**Description of the task:** Write down, unchanged, the entries from the first line through the line holding "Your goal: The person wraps". Include no other line.

[Extracted data entries]
#####

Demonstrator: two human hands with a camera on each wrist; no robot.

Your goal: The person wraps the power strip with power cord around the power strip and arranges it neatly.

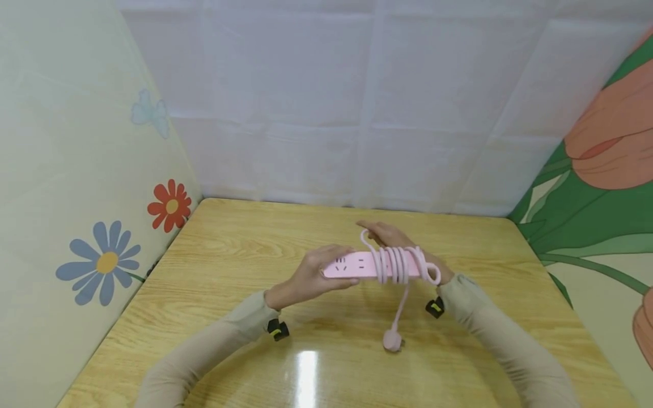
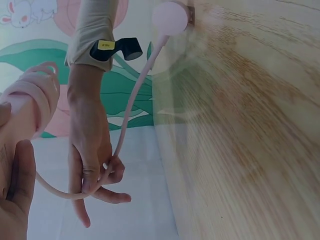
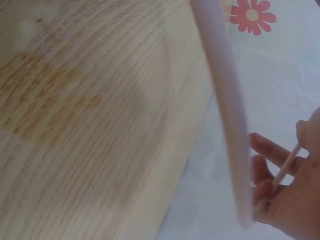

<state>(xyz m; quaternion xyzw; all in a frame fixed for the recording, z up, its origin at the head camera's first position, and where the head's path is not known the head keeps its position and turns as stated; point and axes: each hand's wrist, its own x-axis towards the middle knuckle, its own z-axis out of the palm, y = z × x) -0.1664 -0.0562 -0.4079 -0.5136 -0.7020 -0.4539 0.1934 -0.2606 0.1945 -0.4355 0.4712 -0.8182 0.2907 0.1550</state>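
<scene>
A pink power strip (image 1: 351, 266) is held up above the table, its sockets facing the head camera. My left hand (image 1: 315, 275) grips its left end, thumb on one long edge and fingers on the other. Several turns of pink cord (image 1: 397, 265) wrap the strip's right half, with small loops sticking out. Behind the strip is my right hand (image 1: 391, 235), partly hidden in the head view. In the left wrist view the right hand (image 2: 92, 135) pinches the cord between thumb and fingers. The cord's free end hangs down to a round plug (image 2: 170, 19).
Below lies a glossy wooden table (image 1: 245, 238). A white cloth (image 1: 306, 113) hangs behind it. Printed panels stand on both sides, flowers (image 1: 107, 262) on the left and large tulips (image 1: 612, 136) on the right. A dark wrist camera (image 1: 278, 329) sits on each sleeve.
</scene>
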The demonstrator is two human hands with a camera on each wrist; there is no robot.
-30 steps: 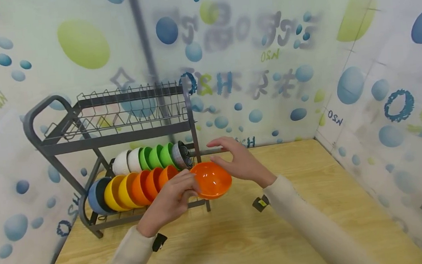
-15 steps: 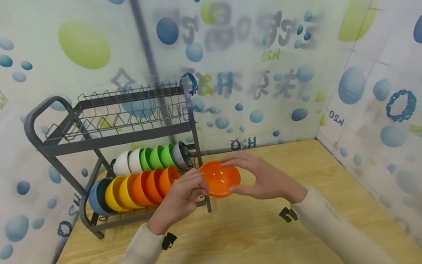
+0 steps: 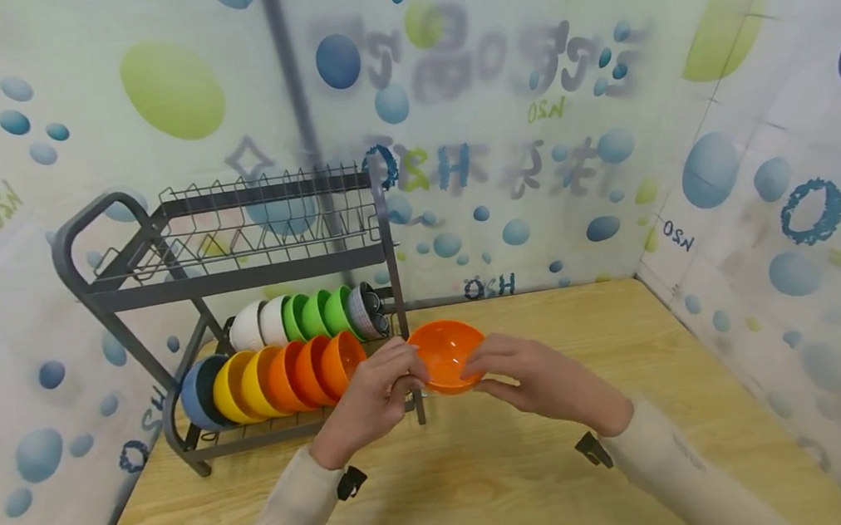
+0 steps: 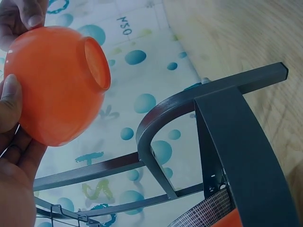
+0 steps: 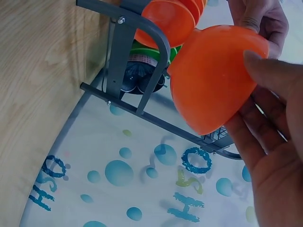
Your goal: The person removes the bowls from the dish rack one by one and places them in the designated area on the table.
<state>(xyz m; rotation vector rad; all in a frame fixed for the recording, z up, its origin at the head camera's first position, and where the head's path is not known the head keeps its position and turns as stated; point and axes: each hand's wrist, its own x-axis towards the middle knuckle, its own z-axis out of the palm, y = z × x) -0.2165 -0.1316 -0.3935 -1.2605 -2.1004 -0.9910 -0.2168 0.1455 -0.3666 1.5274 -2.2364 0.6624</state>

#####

**Output of the task:**
Demonstrator: two human hands with a camera on each wrist; no robot.

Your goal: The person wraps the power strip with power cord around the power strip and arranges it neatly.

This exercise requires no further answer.